Figures are the typical (median) July return and how often it rose — the last 5 years versus the last 9(the heatmap’s default window). This verdict stays anchored to that 9-year window even if you zoom the chart, so it never disagrees with the badges above.
In plain English
The year leans July's way without overwhelming the rest of it: the stock has closed higher in 6 of 9 Julys, its most dependable month if not a dominant one.
Its average (+4.7%) and median (+7.8%) land within a hair of each other — the tell of steady, year-after-year gains rather than one outlier doing the work. It is among its calmest months, too, its returns swinging least from year to year (a 11.5% spread). Crucially, the gain is the stock's own rather than a rising tide's: July has cleared the S&P 500 by +2.5 points above the index. Some of that is a strong month market-wide, mind — July rises for about 61% of stocks — so the tendency is real if not unique.
Only December comes anywhere near it for reliability. On the other side of the ledger, August has been the soft spot — the weakest of 3 months that average a loss (−4.5%), and the edge isn't year-round — the stock has trailed the S&P 500 in March, August, and June. Its roughest month on record was a −49.9% March in 2020 — a reminder of how hard even a seasonal name can fall.
If anything it has sharpened recently — the last five Julys run ahead of the earlier years.
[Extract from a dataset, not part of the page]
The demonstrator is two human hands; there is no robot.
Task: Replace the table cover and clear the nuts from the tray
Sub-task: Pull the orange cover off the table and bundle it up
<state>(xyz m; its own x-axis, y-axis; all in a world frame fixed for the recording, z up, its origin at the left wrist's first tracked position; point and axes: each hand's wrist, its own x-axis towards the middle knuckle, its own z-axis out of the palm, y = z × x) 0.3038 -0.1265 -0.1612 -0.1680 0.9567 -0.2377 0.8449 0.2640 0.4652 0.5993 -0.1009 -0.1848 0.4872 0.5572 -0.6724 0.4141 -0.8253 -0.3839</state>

Treat it as a tendency rather than a rule — seasonality describes the past, not a promise. With a short 9-year record and returns that swing hard year to year, the signal is best held loosely.
Short answers on the stock's best month (July), its worst (August), and whether it really trades seasonally.
Yes, to a pronounced degree. Since 2017 its best month (July, +4.7%) has run well ahead of its worst (August, −4.5%) — the heatmap above shows how steady that gap has been year to year.
July has been the strongest, averaging +4.7% and closing higher in 6 of 9 years since 2017.
It's the weakest, averaging −4.5% — historically a soft spot, though it still varies from year to year.
Explore
These names have the strongest July track records on record — a starting point for comparison.